*YOUR ASSIGNMENT*
Using the entries below, give the count of lines that hold "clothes". Say nothing besides the number.

*GIVEN DATA*
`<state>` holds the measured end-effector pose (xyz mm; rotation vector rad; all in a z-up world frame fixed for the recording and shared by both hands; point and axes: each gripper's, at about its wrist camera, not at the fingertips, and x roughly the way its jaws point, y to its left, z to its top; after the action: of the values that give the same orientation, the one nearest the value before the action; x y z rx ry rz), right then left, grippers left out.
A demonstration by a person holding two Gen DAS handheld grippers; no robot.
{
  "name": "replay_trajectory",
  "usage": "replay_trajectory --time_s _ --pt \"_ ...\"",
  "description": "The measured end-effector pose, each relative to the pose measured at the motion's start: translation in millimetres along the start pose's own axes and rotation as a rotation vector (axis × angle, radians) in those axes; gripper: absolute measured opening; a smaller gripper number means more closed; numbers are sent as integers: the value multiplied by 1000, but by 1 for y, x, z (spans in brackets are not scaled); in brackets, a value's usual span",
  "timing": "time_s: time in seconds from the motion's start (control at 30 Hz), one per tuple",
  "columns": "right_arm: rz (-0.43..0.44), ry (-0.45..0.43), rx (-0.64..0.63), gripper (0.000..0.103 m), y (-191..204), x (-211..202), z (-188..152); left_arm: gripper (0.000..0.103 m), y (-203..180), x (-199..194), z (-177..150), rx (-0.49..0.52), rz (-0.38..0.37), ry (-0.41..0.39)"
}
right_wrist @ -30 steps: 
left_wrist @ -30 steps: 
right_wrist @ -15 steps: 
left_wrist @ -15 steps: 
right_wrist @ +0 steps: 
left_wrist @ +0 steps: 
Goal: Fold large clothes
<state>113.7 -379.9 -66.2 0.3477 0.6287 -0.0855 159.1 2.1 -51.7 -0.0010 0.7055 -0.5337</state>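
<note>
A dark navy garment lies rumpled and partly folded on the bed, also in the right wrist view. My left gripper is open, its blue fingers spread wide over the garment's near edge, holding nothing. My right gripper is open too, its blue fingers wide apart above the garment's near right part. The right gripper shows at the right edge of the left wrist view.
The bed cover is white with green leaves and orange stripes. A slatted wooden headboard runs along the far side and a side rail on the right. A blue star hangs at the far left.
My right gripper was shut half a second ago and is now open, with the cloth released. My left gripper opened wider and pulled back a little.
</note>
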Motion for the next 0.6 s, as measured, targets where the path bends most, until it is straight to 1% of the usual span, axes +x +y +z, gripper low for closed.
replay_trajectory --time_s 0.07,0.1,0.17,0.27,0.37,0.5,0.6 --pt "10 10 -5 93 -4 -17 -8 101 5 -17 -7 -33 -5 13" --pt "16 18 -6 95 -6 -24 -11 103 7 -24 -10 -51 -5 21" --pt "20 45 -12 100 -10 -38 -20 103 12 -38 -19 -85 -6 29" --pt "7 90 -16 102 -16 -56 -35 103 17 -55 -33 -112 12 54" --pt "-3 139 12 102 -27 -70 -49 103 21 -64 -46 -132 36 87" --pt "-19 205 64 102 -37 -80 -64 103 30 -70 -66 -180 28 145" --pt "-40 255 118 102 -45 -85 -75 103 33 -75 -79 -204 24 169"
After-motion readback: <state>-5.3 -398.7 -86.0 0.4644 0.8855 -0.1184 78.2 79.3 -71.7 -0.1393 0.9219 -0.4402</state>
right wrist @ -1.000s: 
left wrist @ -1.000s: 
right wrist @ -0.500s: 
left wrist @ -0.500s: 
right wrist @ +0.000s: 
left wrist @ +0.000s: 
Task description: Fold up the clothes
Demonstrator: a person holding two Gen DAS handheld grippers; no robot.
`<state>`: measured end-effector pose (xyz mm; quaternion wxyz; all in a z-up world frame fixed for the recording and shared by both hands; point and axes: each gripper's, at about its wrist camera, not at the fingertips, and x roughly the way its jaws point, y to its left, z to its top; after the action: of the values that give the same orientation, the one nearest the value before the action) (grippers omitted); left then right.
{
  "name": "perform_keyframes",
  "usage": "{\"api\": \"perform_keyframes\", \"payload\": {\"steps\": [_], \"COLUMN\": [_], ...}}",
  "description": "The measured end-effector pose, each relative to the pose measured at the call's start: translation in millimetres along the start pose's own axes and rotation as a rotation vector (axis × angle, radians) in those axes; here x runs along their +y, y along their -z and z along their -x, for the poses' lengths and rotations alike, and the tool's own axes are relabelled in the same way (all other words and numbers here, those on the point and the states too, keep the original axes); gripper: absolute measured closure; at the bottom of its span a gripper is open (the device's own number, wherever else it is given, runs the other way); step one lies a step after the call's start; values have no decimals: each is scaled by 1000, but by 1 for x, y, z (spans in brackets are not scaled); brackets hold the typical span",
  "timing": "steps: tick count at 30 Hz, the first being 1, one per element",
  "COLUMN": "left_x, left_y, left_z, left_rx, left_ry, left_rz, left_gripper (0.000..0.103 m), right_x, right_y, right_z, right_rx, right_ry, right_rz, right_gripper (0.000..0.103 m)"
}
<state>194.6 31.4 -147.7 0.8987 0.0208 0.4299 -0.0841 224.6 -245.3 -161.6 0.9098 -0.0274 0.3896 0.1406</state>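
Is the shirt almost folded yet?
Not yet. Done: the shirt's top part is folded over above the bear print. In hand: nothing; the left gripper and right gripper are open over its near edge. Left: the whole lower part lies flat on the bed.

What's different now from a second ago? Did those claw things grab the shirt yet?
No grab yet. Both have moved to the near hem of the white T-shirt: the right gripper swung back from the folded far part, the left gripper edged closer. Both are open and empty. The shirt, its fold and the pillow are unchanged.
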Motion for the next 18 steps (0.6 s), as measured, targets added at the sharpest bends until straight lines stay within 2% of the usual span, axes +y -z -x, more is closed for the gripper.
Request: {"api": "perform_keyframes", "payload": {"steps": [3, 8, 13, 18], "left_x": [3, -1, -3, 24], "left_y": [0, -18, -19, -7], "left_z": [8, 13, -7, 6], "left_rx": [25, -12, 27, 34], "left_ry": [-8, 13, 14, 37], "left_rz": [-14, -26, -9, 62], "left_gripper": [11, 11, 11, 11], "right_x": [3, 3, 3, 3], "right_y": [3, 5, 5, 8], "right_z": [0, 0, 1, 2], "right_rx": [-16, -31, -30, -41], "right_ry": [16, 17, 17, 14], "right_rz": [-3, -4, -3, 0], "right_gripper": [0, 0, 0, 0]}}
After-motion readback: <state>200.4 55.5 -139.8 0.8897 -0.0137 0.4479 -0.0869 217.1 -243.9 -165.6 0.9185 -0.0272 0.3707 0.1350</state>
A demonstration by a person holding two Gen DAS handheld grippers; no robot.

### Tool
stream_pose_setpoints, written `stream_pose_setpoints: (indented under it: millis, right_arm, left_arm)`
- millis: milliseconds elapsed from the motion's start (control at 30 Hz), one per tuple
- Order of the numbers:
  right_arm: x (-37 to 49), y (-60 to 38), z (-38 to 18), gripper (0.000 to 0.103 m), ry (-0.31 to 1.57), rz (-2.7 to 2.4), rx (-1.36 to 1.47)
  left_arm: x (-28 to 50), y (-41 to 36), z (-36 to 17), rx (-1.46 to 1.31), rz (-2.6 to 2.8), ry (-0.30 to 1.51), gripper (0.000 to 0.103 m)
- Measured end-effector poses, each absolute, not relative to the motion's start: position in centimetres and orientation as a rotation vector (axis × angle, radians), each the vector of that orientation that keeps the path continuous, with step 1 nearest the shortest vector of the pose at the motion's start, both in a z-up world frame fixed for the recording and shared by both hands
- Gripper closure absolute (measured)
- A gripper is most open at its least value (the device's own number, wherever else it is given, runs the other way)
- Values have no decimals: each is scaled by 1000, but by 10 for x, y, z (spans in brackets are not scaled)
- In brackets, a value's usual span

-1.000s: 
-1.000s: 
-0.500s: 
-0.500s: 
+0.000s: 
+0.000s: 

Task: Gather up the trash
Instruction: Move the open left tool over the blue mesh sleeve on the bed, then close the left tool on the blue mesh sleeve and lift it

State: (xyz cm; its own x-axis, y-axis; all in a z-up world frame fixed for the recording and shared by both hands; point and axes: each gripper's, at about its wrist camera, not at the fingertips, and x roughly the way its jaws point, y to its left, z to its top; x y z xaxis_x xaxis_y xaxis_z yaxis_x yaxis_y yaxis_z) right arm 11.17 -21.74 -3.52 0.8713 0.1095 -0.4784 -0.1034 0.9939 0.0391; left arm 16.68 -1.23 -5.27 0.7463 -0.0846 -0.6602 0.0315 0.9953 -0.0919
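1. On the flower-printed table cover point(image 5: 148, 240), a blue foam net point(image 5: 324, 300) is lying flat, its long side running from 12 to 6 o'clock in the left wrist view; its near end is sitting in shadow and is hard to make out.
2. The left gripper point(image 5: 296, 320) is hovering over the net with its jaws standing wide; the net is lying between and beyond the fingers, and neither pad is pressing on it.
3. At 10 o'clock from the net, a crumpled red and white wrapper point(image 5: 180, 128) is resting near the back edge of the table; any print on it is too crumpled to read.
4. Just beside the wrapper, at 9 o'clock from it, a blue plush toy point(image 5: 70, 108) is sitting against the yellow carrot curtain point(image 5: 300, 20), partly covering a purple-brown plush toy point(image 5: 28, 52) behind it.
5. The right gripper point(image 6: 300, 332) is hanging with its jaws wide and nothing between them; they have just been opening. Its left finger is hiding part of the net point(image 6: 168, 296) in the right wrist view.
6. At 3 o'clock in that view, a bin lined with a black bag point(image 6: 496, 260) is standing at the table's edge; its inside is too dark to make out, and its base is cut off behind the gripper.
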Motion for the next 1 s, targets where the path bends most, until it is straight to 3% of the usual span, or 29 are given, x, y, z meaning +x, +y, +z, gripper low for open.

*EXERCISE SOLUTION*
2